Put simply, Illinois is a mess.

In a month, it could be a disaster.

On day 700 of the budget impasse, the last day of General Assembly's regular session, the House failed to send a budget to the governor. It's madness, but is there a method to it? Perhaps. The Tribune's explanation is reasonable:

Not only was Madigan able to sidestep the immediate pressure from some of his House Democrats to vote for a tax increase, but going into overtime also pushes GOP lawmakers to join in a solution or split the blame for the continued stalemate. That's because starting Thursday, passing a budget will require at least some Republican votes to reach the three-fifths benchmark now required.

The primary cause of this mess? Political incentives have aligned such that politicians derive benefit from the impasse, and/or could suffer politically from fixing the problems. As a number of people pointed out to me, the deal on the table comes down to Democrats putting together a mix of cuts and tax hikes to get a balanced budget (which the Senate did, more or less, and passed on a party-line vote), and in exchange Rauner gets reforms that are popular with his base and not with the Democrats' base.

It's a bad situation for Democrats, but in some ways one of their own making. As Daniel Biss argued to me, transactional politics has dominated Illinois Democrats; Rauner successfully ran on a clear reform agenda, which went a long way towards boxing in Democratic legislators. So the legislature's last gasp is another month of transactional politics.

Democrats do have a lot of leverage, because the consequences of not passing a budget by July 1, the end of the state's fiscal year, are so dire. Standard & Poors, for instance, lowered the state's bond ratings with a clear warning:

We also believe that Illinois is now at risk of entering a negative credit spiral, where downgraded credit ratings would trigger contingent demands on state liquidity, further exacerbating its fiscal distress. Although CreditWatch typically has a 90-day time horizon, we anticipate resolving Illinois' placement around the start of its 2018 fiscal year, which begins on July 1. If lawmakers fail to reach agreement on a budget with provisions designed to reduce the state's structural deficit, it's likely we will again lower the ratings.

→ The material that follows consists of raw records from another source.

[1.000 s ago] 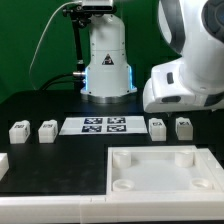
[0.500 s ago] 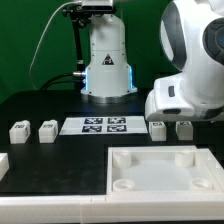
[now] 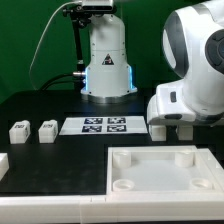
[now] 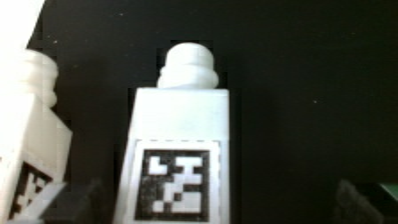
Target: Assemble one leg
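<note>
In the wrist view a white leg (image 4: 178,140) with a black-and-white tag and a rounded peg end lies on the black table between my gripper's (image 4: 210,205) blurred fingertips (image 4: 50,200). The jaws stand wide apart on either side of the leg and do not touch it. A second leg (image 4: 25,130) lies beside it. In the exterior view my gripper (image 3: 172,127) hangs low over the legs on the right, and the arm mostly hides them. Two more legs (image 3: 18,130) (image 3: 47,130) stand on the left.
The marker board (image 3: 103,125) lies in the middle of the table. The large white tray-like piece (image 3: 160,170) with round corner sockets sits in front. A white part (image 3: 3,163) shows at the left edge. The robot base (image 3: 107,60) stands behind.
The arm has come down and shifted toward the exterior view's right, now covering the two right-hand legs that showed before.
</note>
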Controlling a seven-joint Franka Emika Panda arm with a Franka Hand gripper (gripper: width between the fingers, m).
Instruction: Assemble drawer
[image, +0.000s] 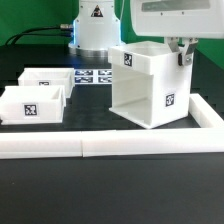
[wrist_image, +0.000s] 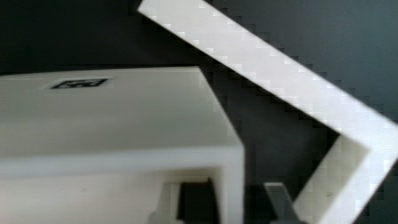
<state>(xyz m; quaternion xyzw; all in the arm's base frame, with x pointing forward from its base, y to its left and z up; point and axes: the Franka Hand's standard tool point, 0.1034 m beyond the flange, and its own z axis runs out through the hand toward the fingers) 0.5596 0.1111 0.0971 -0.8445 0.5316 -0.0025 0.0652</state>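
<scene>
The drawer's tall white housing stands at the exterior view's right of centre, with a square tag on each of two faces. Its two small open-topped trays sit side by side at the exterior view's left. My gripper comes down onto the housing's upper far-right edge. In the wrist view the housing fills the near side, and its thin side wall runs between my two fingers. The gripper is shut on that wall.
A long low white border wall runs along the front and turns back along the exterior view's right; in the wrist view it passes close beside the housing. The marker board lies behind the trays, before the robot's base.
</scene>
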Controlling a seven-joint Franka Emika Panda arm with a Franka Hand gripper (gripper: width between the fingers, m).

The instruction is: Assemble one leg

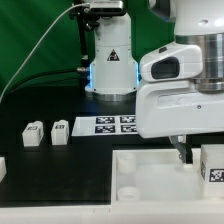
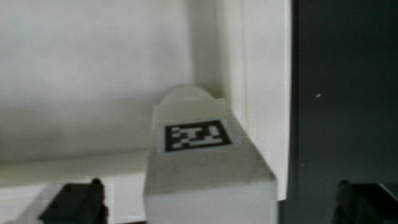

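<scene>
White plastic legs (image 1: pixel 33 133) lie in a loose pair on the black desk (image 1: pixel 25 105) at the exterior view's left, each showing a small marker face; a second one (image 1: pixel 60 130) sits just beside the first. They seem parked there within easy reach, waiting their turn. Right of them, farther back, the marker board (image 1: pixel 115 123) lies flat on the desk. Nearer the camera, the large white panel (image 1: pixel 150 175) spreads across the foreground, a round socket showing at its left corner, probably where a leg is meant to seat.

At the right, the arm's white wrist housing fills the view, and the gripper (image 1: pixel 182 150) hangs low over the panel, close to another leg (image 1: pixel 214 166) at the right edge. In the wrist view that leg (image 2: pixel 199 140) lies directly between the two dark fingers (image 2: pixel 75 203), its marker facing the camera. The fingers look spread well apart, with a clear gap on each side, so nothing is pinched. My judgement is that the arm is lined up to close on this leg.
</scene>
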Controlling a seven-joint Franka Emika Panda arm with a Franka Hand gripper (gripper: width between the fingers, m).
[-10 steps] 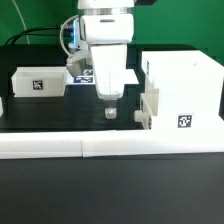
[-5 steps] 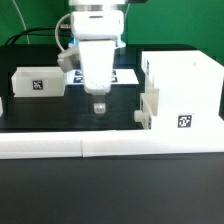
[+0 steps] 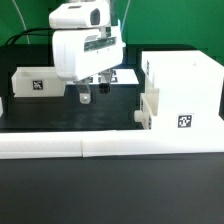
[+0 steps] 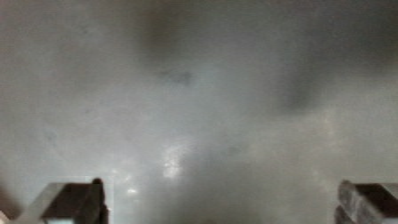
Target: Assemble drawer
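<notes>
The white drawer case [image 3: 182, 88] stands at the exterior view's right, with a tag on its front. A small knobbed tray [image 3: 148, 106] sits at its left side, partly in the case. A second white tray [image 3: 38, 82] with a tag lies at the left. My gripper [image 3: 92, 92] hangs tilted above the black table between the left tray and the case, touching nothing. Its fingers are apart and empty. In the wrist view the gripper [image 4: 217, 205] shows two fingertips [image 4: 71, 202] far apart over a blurred grey surface.
Long low white border bars [image 3: 110, 147] run along the front of the table. The marker board [image 3: 126, 76] lies behind the gripper. A further white piece [image 3: 2, 106] shows at the left edge.
My gripper has moved toward the exterior view's left and up from the middle of the table, and the wrist has tilted. The trays and case have not moved.
</notes>
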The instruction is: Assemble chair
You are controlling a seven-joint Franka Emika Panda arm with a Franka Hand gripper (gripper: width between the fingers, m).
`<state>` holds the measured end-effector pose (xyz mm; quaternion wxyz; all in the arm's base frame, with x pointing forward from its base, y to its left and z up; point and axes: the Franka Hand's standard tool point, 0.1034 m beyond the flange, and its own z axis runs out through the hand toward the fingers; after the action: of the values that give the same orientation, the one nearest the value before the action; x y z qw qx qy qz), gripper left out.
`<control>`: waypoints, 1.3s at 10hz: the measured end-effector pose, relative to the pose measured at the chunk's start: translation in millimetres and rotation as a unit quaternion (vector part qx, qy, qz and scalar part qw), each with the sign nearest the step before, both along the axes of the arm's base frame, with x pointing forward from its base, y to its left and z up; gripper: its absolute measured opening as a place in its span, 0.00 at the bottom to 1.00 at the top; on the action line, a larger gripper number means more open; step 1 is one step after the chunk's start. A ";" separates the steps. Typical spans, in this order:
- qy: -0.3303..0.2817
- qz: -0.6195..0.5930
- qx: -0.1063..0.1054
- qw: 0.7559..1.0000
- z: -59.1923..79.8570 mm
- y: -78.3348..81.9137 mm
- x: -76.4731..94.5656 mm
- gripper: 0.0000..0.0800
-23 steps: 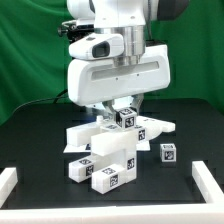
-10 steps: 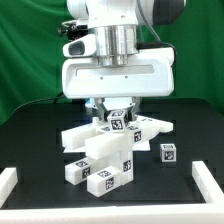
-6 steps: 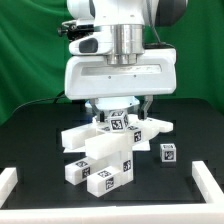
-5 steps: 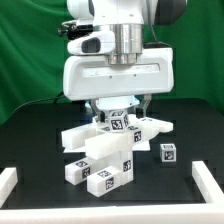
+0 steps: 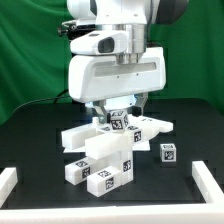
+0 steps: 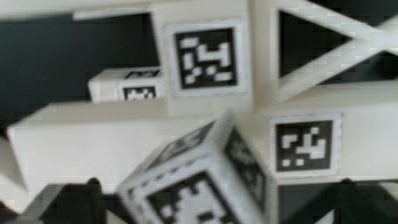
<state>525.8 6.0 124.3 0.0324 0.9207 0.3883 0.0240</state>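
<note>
- Pincer [image 5: 120, 108] — spread, empty, its fingers either side of the top cube [image 5: 122, 121] on the chair [image 5: 108, 152], mid-bench.
- Advised: rise vertically — do not brush the cube.

I see a black table [image 5: 30, 140] edged by a white rail [image 5: 8, 182], with a green curtain [image 5: 25, 50] behind.

A second ago the jaws were pinched on the small tagged cube [image 5: 118, 122] on top of the chair parts [image 5: 105, 158]. Now they stand wide apart, one on either side of the cube and off it. The wrist housing [image 5: 120, 75] has turned from square-on to slightly skewed and seems a little higher. Compared with two seconds back, the cube sits slightly lower and further toward the exterior view's left.
</note>
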 end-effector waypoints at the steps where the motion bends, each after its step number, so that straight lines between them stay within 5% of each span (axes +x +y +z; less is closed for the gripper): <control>1: -0.006 0.028 -0.002 1.000 1.1 -2.1 2.5 0.81; 3: -0.007 -0.002 0.000 1.000 0.5 -1.9 2.1 0.80; 4: -0.007 -0.024 0.002 1.000 0.5 -1.8 2.1 0.57; 5: -0.009 -0.062 0.005 0.998 0.5 -1.7 2.2 0.57; 6: -0.011 -0.095 0.008 0.995 0.8 -1.8 2.6 0.35; 13: -0.022 -0.340 0.027 0.940 0.8 -2.7 4.1 0.35</control>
<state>529.9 3.4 125.1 0.0226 0.9976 0.0506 0.0425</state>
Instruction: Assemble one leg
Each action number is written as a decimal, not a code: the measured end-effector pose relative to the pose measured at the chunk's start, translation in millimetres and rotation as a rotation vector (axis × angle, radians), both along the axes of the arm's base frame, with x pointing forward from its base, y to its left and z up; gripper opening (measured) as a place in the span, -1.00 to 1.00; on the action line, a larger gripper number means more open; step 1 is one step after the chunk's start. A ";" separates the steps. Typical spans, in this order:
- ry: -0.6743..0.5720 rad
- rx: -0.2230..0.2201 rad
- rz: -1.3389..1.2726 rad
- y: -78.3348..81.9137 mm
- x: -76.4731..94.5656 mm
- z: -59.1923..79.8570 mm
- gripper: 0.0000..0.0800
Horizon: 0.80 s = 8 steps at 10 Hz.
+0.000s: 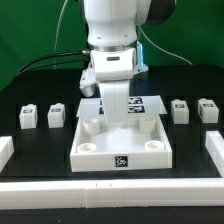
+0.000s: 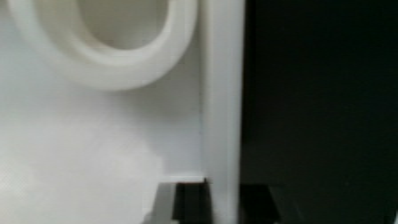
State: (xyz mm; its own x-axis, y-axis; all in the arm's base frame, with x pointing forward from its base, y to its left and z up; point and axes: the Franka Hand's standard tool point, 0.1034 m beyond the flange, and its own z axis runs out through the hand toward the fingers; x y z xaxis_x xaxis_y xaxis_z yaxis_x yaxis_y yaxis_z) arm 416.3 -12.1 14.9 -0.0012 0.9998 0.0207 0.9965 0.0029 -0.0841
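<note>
Leg (image 1: 57,113) not yet fitted: you have all four loose on the bench (image 1: 40,150) flanking the panel (image 1: 95,157). Gripper (image 1: 117,112) low over the panel; cannot tell its closure.

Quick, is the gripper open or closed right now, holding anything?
Gripper: cannot be told; it is low over the white panel, fingertips not clearly shown.

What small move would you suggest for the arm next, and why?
Probably lift clear of the panel and head for a leg: the gripper sits low at the panel's far edge, all four legs lie loose beside it, and the visible sockets look empty.
</note>
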 end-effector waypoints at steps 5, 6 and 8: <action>-0.002 0.000 -0.015 6.7 3.2 -0.6 -0.85; -0.010 0.004 -0.018 16.2 9.7 -0.8 -0.85; -0.031 0.014 -0.028 35.1 20.4 -0.5 -0.85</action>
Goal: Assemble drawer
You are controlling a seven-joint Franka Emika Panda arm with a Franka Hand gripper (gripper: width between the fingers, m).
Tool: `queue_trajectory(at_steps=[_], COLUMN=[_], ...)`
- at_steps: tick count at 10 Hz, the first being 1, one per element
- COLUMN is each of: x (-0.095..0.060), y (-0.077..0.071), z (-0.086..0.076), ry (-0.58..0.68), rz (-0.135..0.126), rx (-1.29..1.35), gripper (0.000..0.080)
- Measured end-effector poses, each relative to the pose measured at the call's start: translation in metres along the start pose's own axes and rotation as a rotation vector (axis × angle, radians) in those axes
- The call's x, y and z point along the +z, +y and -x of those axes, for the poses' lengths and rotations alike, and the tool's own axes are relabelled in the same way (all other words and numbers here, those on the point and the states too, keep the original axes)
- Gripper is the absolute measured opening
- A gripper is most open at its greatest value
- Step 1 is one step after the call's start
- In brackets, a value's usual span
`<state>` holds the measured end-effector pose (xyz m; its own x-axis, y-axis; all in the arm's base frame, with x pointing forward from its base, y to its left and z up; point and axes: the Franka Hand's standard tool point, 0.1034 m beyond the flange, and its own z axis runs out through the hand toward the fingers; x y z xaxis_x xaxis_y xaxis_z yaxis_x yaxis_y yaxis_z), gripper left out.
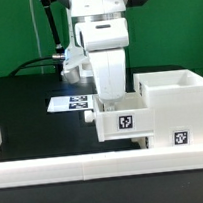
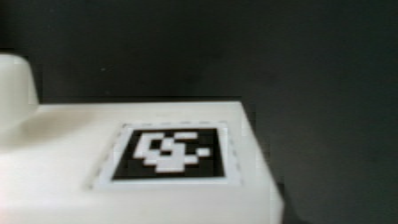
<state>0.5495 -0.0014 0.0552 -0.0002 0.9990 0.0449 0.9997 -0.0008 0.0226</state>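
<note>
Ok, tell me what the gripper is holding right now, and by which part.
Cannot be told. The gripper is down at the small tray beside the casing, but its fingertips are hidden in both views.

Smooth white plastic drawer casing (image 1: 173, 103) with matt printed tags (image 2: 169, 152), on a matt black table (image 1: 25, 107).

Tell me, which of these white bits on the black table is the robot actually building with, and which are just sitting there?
Part of the job:
- the large casing, an open box
- the smaller tray against it, right under the gripper

Just there:
- the marker board, a flat sheet of tags behind the arm
- the border rail, along the front
- the black table itself
</note>
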Motion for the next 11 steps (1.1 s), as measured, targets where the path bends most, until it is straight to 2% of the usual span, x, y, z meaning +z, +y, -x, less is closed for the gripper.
queue_trajectory(at_steps=[8,11], x=[0.0007,0.0049], y=[-0.0012,-0.0068], z=[-0.0001,-0.0029], ry=[0.001,-0.002], rz=[0.004,0.009], rx=[-0.001,-0.024], gripper=[0.0044,0.0044])
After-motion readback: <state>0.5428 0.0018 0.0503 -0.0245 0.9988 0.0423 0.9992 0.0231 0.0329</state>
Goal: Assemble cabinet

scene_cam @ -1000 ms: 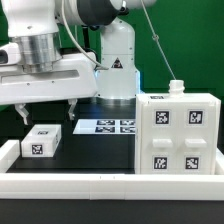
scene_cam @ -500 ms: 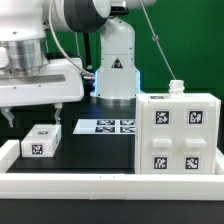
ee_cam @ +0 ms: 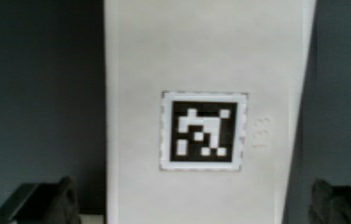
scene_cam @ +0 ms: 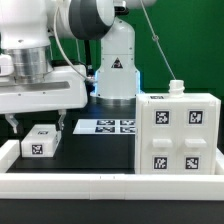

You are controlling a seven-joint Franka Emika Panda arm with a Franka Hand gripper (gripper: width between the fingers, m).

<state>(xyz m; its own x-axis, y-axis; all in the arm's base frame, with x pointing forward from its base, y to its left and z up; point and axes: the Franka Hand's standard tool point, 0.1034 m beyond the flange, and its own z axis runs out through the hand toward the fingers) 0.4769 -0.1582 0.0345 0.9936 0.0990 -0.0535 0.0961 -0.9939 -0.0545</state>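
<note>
Above the small block (scene_cam: pixel 42 141) at the exterior view's left, the gripper (scene_cam: pixel 36 123) hangs with its jaws spread wide and empty. The wrist view shows the fingers (ee_cam: pixel 47 203) flanking the block, with its tag centred. Descend straight, keep the block midway between the fingers, then close on its long sides. The cabinet (scene_cam: pixel 183 135) stands well apart, at the exterior view's right.

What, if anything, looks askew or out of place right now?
Nothing stands out. The block lies flat, centred in the wrist view between the fingers of the open end effector. The cabinet stands upright, with no visible damage.
</note>
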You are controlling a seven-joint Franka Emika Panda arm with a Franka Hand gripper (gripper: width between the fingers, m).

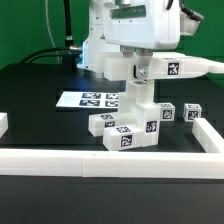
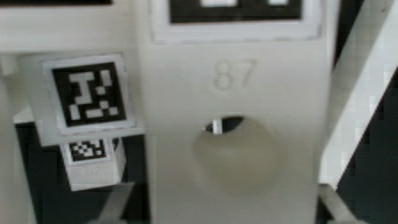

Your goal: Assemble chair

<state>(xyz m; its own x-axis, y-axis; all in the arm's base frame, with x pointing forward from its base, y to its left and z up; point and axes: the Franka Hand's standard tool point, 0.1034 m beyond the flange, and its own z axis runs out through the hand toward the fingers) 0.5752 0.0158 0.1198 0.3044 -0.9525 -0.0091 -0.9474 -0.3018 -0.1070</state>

Moody's also lowered the state's ratings. If Illinois doesn't have a new budget that addresses the bond agencies' concerns by July 1, the state is essentially certain to fall into junk bond status. One credit analyst told Bloomberg that we're "approaching that point of impaired ability to function at basic level."

As a couple school district superintendents told me, schools could not open their doors (or shut them early) without a budget, and there's resistance among legislators to pass a stopgap budget to protect K-12 schools, because doing so has taken the pressure off them to pass a real budget (see: June 2016). If a full deal can't be reached, a stopgap bill is possible—but as Amanda Kass breaks down, even the "autopilot" budget, which has caused so many layoffs at social service agencies and universities, considerably exceeds the state's revenues. Without an income-tax increase, which would require a budget agreement and, in theory, compromises with the governor, that will continue and the bills will keep piling up.

It's hard to imagine the state going past July 1 without passing a budget, even with the higher bar to clear, because the consequences are so dire. But it was hard to imagine that the state would go 700 days without a budget, too. And while a budget now must be passed in a bipartisan fashion, it's not clear that the core of the problem—the political incentives—have changed enough to clear a path for one.